Assuming it is in the goldilocks zone for its star and is inhabited by human-like sentient life and earth-like life, what is a reasonable day length for a planet this size, in Earth hours?

• This may be a duplicate of this question Aug 18, 2022 at 5:02
• @DawoodibnKareem the Answers there do not address the need of a gentler weather to support life. The linked question is broader and more generic. Aug 18, 2022 at 12:20
• @Mindwin If the planet has 4 times the radius of Earth it will have 64 times the volume. Aug 18, 2022 at 14:28
• @Mindwin. Have you calculated the density of your world? It would probably have ot have so much water that at Earth like temperatures it would totally covered by a world wide ocean tens, hundreds, or thousands of kilometers deep. it wouldn't have any land surface except for hypothetical floating islands or continents. Aug 18, 2022 at 14:41

You might wan tto decide what score you want your story to have on the Sliding Scale of Science Fiction Hardness.

If you are content with your story having a low score and very implausible science, then you don't have to read the rest of my answer.

But if you want your story to have as few scientific implausibilities and impossibilites as possible, you should read my discussion of the planet you have described in your question.

Even though your planet could have a rotation period which was good for life, other aspects of the planet you describe might make it have a global ocean with no land surface, amking it hard for intelligent beings who resemble humans to evolve there.

Part One:

I don't know what effect a planet's rotation speed will have of wind patterns and ocean currents.

Part Two:

A planet's rotation period can have other effects on its habitability.

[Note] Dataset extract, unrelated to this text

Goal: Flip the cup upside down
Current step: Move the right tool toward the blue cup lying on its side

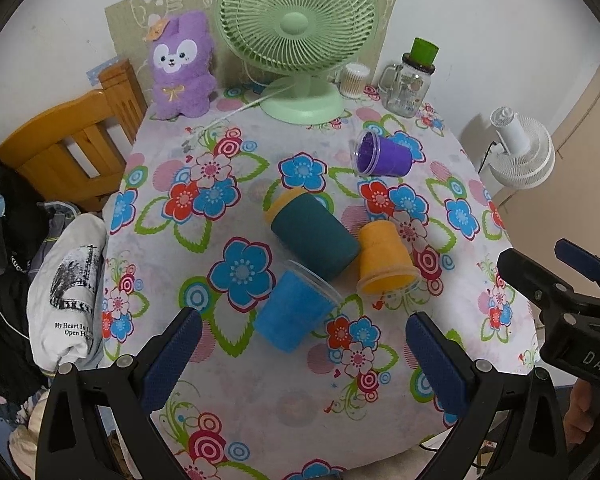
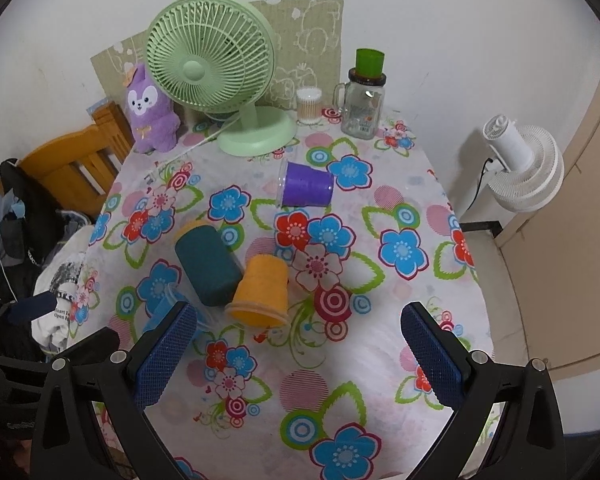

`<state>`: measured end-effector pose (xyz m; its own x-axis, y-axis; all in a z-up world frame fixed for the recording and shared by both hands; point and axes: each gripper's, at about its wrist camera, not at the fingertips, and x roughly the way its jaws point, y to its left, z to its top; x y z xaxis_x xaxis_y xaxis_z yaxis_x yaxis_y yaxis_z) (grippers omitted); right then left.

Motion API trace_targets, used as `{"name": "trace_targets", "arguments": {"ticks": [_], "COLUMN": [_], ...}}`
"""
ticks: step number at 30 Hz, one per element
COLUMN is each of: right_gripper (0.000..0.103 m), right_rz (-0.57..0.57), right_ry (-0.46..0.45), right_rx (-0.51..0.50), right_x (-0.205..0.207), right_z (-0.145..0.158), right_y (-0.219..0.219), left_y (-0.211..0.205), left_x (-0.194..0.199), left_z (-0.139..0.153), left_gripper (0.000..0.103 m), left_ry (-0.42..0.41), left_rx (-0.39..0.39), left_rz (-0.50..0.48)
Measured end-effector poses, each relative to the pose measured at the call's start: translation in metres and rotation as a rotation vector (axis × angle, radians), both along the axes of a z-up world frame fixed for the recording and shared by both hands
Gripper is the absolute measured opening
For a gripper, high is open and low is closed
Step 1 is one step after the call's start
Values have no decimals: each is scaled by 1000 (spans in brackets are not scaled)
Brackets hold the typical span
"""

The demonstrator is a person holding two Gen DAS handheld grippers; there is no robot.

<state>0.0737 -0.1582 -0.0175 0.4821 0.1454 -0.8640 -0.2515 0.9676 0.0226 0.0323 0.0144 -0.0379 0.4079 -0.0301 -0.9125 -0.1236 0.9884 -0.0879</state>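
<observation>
Several cups lie on the flowered tablecloth (image 1: 228,400). A blue cup (image 1: 294,314) lies on its side just beyond my open left gripper (image 1: 300,344). A dark teal cup (image 1: 314,236) lies on its side in the middle. An orange cup (image 1: 384,260) stands mouth down, tilted. A purple cup (image 1: 382,156) lies on its side further back. In the right wrist view my open right gripper (image 2: 298,338) hovers near the orange cup (image 2: 262,290), with the teal cup (image 2: 208,266) to its left, the purple cup (image 2: 306,190) behind, and the blue cup (image 2: 162,314) partly hidden by a finger.
A green fan (image 1: 296,36), a purple plush toy (image 1: 182,68), a cotton-swab jar (image 1: 354,80) and a glass mug jar (image 1: 408,88) stand at the back. A wooden chair (image 1: 72,148) and clothes (image 1: 66,292) are left; a white fan (image 1: 520,152) is right.
</observation>
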Motion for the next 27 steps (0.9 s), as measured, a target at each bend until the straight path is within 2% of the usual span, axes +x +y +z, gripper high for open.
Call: {"name": "trace_targets", "arguments": {"ticks": [13,18,27], "right_gripper": [103,103,103], "right_rz": [-47,-70,-94], "right_ry": [70,106,156], "right_rx": [-3,6,4], "right_x": [15,19,19], "right_z": [-47,-71,-101], "right_y": [12,15,21], "left_y": [7,10,4], "left_x": [24,30,40], "left_z": [-56,-77,-115], "left_gripper": [103,103,103], "left_ry": [55,60,91], "left_rx": [27,-23,-7], "left_rz": [-125,-175,-244]}}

Habitable Planets for Man, Stephen H. Dole, 1964, was a scientific study of the requirements for a planet to be habitable for human beings (and of course also for beings who hve the exact same enviromental reqirements). Other discussions of planetary habitability seem to be the more general case of habitabiity for some type of light water using life in general instead for humans in particular.

The planet in the question is supposed to be inhabited by human like sentient life, and so it should probably be habitable for humans.

On pages 41 to 46 Dole discusses how the rotation rate of planet can affect its shape and the surface agravity at different lattitudes. On pages 58 to 61 Dole discusses the effets of rotation rates on human habitability.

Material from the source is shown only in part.